EXERCISE DIRECTIONS
Scan the data below for the string "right". Copy every line where it appears.

EXERCISE DATA
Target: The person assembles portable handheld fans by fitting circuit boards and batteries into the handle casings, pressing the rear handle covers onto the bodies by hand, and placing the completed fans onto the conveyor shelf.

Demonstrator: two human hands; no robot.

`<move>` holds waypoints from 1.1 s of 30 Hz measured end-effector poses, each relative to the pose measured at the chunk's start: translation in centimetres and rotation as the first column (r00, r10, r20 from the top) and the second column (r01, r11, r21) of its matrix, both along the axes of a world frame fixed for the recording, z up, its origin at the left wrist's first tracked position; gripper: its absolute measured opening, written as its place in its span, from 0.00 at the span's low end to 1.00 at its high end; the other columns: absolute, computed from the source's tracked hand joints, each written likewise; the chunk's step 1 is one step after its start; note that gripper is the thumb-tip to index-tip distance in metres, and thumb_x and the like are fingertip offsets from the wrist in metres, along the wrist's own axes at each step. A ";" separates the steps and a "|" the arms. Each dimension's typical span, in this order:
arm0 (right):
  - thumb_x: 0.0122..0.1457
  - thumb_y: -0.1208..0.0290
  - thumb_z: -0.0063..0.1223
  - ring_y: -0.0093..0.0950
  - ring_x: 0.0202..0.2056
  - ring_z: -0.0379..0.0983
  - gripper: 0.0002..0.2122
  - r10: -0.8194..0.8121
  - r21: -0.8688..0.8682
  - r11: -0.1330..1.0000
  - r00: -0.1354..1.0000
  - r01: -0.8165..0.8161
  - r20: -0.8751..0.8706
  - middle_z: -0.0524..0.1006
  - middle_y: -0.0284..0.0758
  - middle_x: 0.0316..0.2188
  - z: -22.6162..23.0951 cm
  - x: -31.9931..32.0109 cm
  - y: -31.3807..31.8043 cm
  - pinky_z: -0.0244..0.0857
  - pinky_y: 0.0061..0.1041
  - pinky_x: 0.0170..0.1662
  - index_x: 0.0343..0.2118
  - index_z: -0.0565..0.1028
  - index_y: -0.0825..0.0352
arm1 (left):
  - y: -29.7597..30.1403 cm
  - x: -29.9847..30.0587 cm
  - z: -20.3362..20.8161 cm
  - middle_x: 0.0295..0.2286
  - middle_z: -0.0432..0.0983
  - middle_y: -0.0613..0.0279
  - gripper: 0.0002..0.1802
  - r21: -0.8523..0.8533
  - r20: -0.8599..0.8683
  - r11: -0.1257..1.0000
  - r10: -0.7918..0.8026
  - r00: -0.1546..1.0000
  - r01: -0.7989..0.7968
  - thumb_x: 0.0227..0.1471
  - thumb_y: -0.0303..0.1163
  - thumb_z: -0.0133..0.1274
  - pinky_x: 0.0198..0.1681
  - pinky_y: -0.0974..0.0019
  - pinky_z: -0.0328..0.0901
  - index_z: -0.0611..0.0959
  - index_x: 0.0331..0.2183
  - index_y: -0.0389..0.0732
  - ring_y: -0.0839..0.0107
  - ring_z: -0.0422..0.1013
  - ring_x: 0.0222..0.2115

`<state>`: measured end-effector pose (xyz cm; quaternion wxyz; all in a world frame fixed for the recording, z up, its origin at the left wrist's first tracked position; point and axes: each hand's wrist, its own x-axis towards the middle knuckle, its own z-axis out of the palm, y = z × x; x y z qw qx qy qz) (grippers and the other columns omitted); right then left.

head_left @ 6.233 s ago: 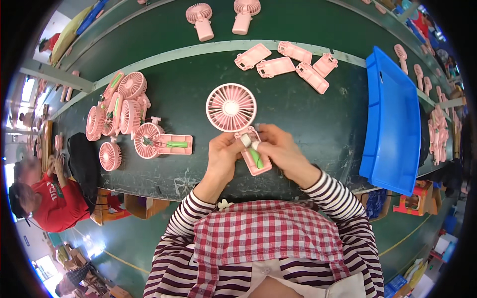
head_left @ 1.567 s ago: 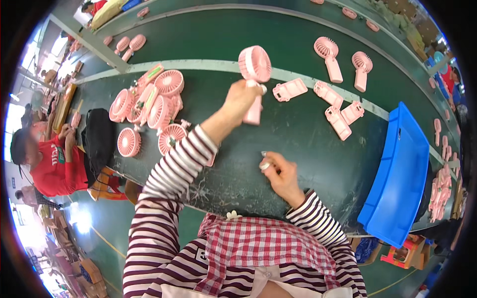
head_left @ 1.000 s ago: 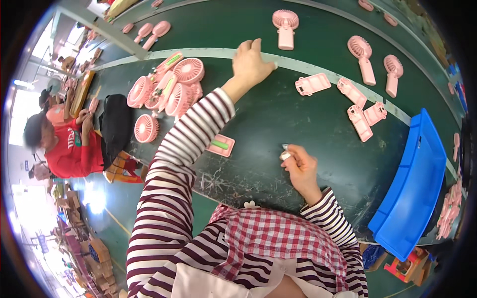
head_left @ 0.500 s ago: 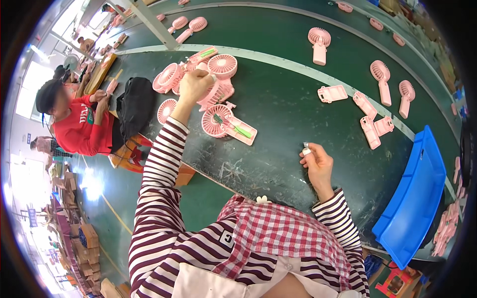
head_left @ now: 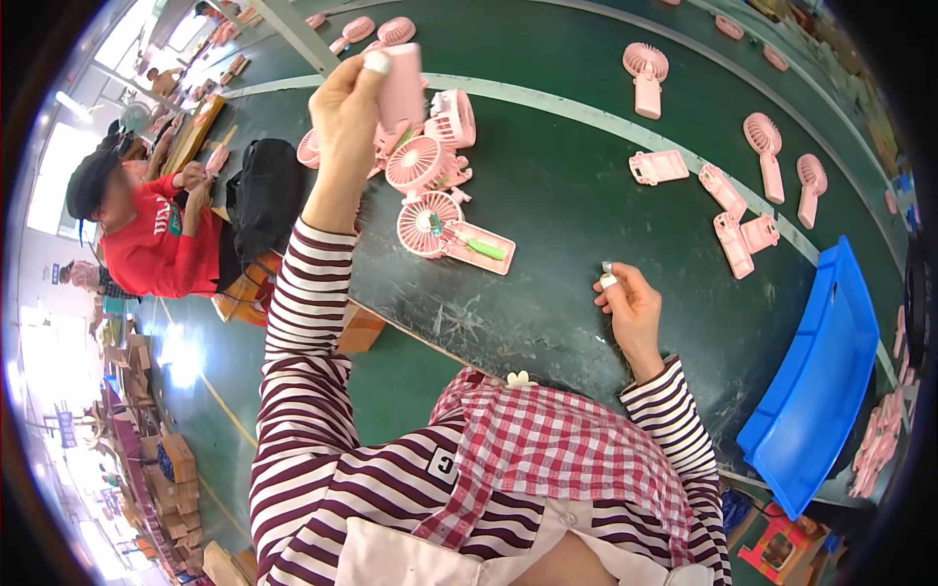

RESULT
arm0 (right):
`<state>`: measured end-effector pose (xyz cm; quaternion wxyz; all in a world frame fixed for the recording, z up, its origin at the left wrist's first tracked position; point and axes: each hand's wrist, its own x-axis towards the middle knuckle, its own z-axis out of the palm, y = z × x; x y z qw qx qy qz) (grippers and the other columns omitted); right then left.

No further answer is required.